Two reasons why I say that:

1. Most new snowblowers that were made in the spring and summer of 2016 would be considered 2017 model year machines.
(your experience with your "1996" MTD bought in October of 1995 supports that.)

2. Some discussions seem to suggest that the Toro 721 qzr was *not* made in 2016 for the 2017 model year:
http://www.snowblowerforum.com/foru...ion/95713-did-toro-discontinue-qzr-721-a.html

So I would say its most likely you have a 2016 model year Toro made in the Summer of 2015 for the winter of 2015/2016 (a year ago) but which didnt sell due to last winters mild winter, so it went into storage and came back out this Autumn..
that happens _a lot_..
its very common..most people are never aware of it, because they still technically bought a new snowblower, but one that happened to sit around in storage for a year.

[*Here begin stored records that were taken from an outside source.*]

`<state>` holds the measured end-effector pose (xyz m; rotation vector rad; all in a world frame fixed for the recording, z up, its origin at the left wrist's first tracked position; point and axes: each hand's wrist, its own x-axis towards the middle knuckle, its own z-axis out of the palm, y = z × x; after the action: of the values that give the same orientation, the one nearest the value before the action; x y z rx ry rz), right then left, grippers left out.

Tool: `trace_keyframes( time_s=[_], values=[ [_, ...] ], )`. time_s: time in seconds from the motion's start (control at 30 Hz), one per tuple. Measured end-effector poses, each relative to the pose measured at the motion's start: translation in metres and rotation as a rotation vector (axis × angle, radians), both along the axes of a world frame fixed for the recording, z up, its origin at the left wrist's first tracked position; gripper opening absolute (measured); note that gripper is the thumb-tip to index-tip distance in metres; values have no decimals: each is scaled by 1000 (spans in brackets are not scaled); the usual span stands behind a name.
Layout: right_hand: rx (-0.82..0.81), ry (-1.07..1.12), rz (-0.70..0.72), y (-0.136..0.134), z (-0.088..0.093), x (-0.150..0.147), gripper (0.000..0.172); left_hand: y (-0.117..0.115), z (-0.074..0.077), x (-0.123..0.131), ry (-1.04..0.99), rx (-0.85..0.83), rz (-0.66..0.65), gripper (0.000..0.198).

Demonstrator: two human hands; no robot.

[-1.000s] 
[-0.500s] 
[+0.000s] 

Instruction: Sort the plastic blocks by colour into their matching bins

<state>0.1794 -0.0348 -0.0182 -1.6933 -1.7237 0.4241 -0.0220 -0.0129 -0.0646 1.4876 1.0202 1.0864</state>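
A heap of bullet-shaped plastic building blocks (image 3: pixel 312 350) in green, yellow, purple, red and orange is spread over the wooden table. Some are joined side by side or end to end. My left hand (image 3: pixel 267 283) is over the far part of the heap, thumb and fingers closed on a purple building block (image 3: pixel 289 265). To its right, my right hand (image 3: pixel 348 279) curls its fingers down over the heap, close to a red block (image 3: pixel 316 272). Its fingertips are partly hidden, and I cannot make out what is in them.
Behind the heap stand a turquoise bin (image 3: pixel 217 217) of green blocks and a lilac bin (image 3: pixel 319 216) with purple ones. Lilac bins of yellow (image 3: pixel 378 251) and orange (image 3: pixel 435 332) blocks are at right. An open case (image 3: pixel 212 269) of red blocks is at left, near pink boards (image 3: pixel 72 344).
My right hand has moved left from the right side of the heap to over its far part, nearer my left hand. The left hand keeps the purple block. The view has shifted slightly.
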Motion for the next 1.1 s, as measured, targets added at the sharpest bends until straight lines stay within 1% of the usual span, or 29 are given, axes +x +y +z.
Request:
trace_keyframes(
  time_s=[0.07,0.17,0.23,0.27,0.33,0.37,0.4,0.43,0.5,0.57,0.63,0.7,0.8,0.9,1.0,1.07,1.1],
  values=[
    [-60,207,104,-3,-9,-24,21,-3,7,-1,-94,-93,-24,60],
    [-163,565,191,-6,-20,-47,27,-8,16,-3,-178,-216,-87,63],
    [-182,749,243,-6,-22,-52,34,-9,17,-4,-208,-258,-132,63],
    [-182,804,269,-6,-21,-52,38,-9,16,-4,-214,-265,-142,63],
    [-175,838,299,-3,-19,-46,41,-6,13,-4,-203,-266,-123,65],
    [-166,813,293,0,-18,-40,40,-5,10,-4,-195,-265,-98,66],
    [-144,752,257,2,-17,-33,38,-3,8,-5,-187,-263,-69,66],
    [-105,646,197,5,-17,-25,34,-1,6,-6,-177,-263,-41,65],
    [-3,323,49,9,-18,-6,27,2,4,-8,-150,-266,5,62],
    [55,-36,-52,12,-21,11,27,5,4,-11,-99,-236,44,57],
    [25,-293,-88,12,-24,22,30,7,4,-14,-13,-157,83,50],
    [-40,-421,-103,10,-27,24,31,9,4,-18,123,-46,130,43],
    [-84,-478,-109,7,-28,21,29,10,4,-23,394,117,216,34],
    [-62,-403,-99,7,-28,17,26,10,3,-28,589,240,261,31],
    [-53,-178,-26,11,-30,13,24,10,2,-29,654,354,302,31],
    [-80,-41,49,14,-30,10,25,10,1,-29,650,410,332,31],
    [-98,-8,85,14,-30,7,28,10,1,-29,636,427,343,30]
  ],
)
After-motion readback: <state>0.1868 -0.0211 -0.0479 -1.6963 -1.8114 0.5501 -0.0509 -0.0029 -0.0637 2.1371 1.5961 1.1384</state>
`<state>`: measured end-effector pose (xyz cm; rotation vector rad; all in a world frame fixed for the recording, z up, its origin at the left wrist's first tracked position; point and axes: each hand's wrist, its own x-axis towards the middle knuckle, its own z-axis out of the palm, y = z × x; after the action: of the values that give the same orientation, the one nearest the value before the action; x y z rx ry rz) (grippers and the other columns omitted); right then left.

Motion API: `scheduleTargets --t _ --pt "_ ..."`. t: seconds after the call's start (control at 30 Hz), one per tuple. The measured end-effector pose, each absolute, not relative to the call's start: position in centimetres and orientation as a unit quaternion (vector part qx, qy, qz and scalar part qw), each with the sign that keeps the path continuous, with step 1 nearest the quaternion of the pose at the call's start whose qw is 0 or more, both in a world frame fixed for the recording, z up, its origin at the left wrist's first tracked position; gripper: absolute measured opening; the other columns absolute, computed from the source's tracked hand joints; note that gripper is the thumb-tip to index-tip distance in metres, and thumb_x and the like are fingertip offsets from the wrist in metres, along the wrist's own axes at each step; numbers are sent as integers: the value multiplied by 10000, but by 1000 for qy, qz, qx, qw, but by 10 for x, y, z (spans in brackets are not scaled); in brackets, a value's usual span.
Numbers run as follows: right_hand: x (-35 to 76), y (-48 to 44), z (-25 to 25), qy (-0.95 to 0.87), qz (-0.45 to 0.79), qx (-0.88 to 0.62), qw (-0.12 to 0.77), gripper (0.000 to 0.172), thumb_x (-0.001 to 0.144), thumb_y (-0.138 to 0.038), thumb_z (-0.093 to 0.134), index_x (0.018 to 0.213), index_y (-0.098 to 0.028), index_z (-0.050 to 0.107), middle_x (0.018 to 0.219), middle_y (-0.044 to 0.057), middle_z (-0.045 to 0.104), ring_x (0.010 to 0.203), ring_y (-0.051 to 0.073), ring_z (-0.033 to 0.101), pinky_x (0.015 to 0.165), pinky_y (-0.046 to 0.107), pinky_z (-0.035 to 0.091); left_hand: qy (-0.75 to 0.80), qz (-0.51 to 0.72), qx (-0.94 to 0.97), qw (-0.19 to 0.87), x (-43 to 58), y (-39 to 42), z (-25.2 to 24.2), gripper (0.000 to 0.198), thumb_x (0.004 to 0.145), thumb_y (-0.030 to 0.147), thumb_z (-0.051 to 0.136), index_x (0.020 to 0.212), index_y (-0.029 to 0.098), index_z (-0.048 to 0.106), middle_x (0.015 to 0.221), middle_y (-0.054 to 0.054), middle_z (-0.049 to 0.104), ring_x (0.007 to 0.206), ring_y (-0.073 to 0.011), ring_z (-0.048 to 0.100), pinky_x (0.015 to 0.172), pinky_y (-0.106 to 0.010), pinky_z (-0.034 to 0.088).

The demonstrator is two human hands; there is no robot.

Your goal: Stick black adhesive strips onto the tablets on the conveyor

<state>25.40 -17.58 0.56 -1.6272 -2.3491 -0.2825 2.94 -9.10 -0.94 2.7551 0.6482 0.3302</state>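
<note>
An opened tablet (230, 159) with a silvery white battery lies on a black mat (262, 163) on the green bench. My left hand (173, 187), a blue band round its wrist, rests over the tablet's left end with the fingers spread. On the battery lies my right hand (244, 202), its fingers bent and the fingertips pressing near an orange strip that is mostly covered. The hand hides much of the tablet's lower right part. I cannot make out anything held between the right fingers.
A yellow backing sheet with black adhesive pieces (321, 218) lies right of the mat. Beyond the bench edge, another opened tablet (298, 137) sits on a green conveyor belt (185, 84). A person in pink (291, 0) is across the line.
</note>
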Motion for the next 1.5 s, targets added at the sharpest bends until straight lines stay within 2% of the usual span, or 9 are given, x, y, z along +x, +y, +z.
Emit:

I cant say with 100% certainty that's what happened in your case, because we dont know for a fact when the last 721 qzr was made..but its looking likely that is what happened. You could gather all the model and serial numbers on the machine and email them to Toro (dont mention when you bought it, just ask when it was made) and they will probably tell you.

Please see this thread for a recent discussion on model years:
http://www.snowblowerforum.com/forum/ariens-snowblowers/97994-current-model.html

Scot


----------



## UNDERTAKER (Dec 30, 2013)

*You got last years stock model. if you were to pull it all apart there would be 2 or 3 model years worth of parts in it. On my POWERSHIFT which is a 93 model year I have parts from 92 and 91 on it. so the bottom line is it does not matter if it is this years vintage stamp on it. JUST ENJOY the fact you have a new SNOWBLOWER to show off to your whole hood.* To Quote the late johnny cash. I got it 1 piece at a time, and it did not cost me 1 BLOODY DIME.:yahoo::yahoo::yahoo::yahoo::yahoo::yahoo:


----------



## UNDERTAKER (Dec 30, 2013)

*Acording to the TORO website that model is still around.k:k:k:k:k:*


----------



## DuffyJr (Oct 15, 2015)

POWERSHIFT93 said:


> *Acording to the TORO website that model is still around.k:k:k:k:k:*


Yes, that's why I figured it was this years model or made this year, my model number matches the site "38743".

sscotsman,
Well if there not making them any longer I"m glad I got one because I couldn't see the extra $ for the electric start and my situation calls for a lot of redirecting the snow on every pass so I need the quick shoot. I do remember the guy telling me he just got them in a few weeks ago and only got 2 of them. My serial number is closer to the bottom than the top so your probably right on it being made in 2015.


----------